Он направился к передвижной установке и остановился в потоке голубоватого света, струящегося из нее. Его лабораторный халат был пропитан потом, рукавом он вытирал со лба пот. Врач смотрел на него с той же жалостью, с которой смотрят на проигравшего.
— Мы, конечно, сейчас же уедем, — сказал Корс. — Я думал, что должен сказать вам об этом…
Он повернулся, чтобы войти в передвижку.
— Обождите минуту, — произнес священник. — Вы должны рассказать мне остальное.
— Должен? — снова в его голосе проскользнули вызывающие нотки. — Почему? Не потому ли, что вы можете угрожать мне огнем ада? Она очень больна, и ребенок тоже. Я ничего вам не скажу.
— Вы уже сказали. Я знаю, кого вы имеете в виду. И ребенок, значит, тоже?
Корс заколебался.
— Лучевая болезнь.
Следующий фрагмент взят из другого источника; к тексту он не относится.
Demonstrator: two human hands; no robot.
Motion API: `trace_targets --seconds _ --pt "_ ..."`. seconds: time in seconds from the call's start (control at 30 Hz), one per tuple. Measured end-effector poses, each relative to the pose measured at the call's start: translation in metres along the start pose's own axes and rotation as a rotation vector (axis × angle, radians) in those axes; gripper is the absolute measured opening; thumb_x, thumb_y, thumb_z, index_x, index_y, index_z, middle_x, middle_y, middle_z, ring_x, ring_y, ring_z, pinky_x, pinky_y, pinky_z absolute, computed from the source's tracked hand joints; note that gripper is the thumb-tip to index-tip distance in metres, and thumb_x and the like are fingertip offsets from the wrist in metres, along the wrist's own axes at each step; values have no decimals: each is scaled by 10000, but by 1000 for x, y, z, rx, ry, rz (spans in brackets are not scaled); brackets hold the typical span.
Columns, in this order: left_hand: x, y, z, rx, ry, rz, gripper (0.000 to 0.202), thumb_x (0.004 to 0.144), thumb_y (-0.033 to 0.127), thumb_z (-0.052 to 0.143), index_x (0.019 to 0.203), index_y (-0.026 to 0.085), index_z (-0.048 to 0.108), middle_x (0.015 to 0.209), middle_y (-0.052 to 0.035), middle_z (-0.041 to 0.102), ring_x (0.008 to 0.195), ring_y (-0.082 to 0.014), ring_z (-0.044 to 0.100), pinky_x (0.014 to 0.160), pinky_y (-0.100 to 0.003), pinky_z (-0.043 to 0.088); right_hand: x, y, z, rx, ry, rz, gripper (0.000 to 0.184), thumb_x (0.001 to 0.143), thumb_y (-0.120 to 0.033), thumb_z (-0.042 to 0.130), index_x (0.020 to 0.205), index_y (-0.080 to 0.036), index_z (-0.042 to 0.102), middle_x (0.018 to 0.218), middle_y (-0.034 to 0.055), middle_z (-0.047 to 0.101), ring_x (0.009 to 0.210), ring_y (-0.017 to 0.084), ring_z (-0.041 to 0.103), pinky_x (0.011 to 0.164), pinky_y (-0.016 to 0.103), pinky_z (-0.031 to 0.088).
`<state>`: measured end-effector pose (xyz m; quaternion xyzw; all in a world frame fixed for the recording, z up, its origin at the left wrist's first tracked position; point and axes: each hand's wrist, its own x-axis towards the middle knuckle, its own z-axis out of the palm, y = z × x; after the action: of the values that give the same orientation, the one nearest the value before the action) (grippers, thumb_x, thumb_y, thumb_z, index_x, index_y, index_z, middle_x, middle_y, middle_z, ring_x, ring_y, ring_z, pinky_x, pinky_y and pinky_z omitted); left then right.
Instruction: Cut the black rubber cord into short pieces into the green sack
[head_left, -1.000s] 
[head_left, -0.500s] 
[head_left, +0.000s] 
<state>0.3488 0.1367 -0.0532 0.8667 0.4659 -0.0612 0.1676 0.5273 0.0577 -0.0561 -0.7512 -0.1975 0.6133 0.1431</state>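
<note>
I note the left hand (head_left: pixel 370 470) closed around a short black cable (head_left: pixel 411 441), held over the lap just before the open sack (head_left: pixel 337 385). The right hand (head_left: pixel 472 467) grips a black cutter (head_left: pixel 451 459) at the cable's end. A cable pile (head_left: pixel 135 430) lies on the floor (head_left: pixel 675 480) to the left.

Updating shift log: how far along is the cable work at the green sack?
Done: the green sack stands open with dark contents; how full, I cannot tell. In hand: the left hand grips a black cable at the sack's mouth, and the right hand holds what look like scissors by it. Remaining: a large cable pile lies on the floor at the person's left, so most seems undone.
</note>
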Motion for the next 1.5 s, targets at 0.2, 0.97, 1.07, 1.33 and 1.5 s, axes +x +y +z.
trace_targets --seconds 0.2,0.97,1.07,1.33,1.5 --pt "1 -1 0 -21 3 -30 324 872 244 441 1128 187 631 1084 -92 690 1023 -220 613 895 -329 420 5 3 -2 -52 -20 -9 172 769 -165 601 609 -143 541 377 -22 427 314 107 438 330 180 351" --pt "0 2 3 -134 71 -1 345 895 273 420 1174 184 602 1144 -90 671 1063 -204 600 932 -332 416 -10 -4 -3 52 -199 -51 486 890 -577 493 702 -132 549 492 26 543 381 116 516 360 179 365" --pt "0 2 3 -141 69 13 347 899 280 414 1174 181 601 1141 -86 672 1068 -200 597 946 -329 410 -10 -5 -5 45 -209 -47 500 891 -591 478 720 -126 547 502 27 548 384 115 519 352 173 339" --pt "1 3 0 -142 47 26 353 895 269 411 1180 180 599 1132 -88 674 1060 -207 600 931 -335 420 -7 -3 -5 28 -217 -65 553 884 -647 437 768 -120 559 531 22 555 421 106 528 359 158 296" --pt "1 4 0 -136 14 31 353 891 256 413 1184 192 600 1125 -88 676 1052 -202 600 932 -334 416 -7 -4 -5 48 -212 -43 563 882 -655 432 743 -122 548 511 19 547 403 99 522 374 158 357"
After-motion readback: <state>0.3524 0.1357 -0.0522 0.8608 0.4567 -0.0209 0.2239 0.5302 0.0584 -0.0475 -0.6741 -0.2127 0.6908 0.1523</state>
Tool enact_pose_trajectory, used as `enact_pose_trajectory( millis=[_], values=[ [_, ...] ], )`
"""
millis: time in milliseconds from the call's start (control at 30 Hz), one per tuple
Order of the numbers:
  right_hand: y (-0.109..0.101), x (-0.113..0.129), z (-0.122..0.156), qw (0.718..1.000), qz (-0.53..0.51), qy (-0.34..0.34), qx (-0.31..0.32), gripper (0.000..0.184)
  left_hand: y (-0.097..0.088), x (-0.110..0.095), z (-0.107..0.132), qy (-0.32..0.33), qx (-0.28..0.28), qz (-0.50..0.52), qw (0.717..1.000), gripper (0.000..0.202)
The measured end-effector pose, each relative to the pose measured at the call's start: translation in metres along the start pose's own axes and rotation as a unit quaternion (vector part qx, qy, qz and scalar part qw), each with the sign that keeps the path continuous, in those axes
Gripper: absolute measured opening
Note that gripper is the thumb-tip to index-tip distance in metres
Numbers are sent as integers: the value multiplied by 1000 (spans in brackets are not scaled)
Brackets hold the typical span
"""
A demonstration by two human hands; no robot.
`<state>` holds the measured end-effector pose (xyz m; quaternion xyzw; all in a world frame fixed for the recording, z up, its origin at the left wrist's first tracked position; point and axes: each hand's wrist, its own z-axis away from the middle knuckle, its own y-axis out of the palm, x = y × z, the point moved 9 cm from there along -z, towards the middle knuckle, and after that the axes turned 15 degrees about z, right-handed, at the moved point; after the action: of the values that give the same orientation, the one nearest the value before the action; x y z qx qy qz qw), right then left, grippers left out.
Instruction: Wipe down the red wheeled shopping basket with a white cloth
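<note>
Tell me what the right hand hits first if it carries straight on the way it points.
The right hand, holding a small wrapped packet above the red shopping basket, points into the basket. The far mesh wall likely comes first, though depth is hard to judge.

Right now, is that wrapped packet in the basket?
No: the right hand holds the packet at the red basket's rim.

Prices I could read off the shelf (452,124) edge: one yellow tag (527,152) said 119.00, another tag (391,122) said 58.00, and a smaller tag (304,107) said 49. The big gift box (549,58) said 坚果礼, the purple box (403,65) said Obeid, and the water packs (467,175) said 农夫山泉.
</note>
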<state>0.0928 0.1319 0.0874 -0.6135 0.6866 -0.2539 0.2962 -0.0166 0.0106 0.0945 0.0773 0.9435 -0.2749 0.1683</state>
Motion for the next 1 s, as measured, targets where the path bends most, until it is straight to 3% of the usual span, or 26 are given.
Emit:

Ожоги от вспышки. У женщины сломано бедро. Отец погиб. Пломбы в зубах у женщины радиоактивны. Ребенок разве что не светится в темноте. Сразу после взрыва была рвота. Тошнота, анемия, фурункулы. Она ослепла на один глаз, а ребенок непрестанно плачет из-за ожогов. Трудно себе представить, как они перенесли взрывную волну. Я не могу ничего сделать для них, только направить в кремационную бригаду.
— Я хочу их видеть.
— Теперь вы знаете, почему я нарушил обещание. Я должен жить после этого наедине с самим собой, человече! Я не хочу жить как палач этой женщины и ее ребенка.
— Приятнее жить как их убийца?
— На вас не действуют разумные аргументы.
— Что вы сказали ей?
— «Если вы любите своего ребенка, избавьте его от агонии. Идите и как можно скорее примите милосердное забвение». Вот и все. Мы немедленно уезжаем. Мы закончили обследовать облученных и самых тяжелых из прочих больных. Для остальных не составит труда пройти пару миль. Больше нет ни одного случая критической дозы облучения.
Зерчи отправился прочь, но потом остановился и снова повернулся к доктору.
— Кончайте! — проревел он. — Кончайте и убирайтесь! Если я увижу вас снова… я не знаю, что я сделаю.
Корс сплюнул.
— Мне хочется остаться здесь ничуть не больше, чем вам видеть меня. Мы сейчас же уезжаем, благодарю.
Он отыскал женщину в коридоре переполненного гостевого домика. Она лежала с ребенком на койке. Они забились под одеяло и вместе плакали. В доме пахло смертью и антисептиками. Она взглянула на его неясный силуэт, возникший на фоне яркого дверного проема.
— Святой отец? — испуганно спросила она.
— Да.
— С нами все кончено. Видите? Видите, что они дали мне?
Он не мог ничего видеть, но слышал, как она перебирала в пальцах бумажку. Красная карточка. У него не было голоса, чтобы говорить с ней. Он подошел и остановился у койки, порылся в кармане и извлек оттуда четки. Она услышала стук бусинок и вслепую протянула к ним руку.
— Вы знаете, что это такое?
— Конечно, святой отец.
— Тогда возьмите их. Пользуйтесь ими.
— Спасибо.
— Перебирайте их и молитесь.
— Я знаю, что я должна делать.
— Не будьте соучастницей. Ради бога, дитя мое, не будьте…
— Доктор сказал…
Она оборвала фразу. Он ждал, что она скажет еще, но она молчала.
— Не будьте соучастницей.
Она по-прежнему ничего не ответила. Он благословил их и поспешно ушел. Женщина перебирала четки хорошо их знающими пальцами. Он не мог ей сказать ничего такого, чего бы она не знала.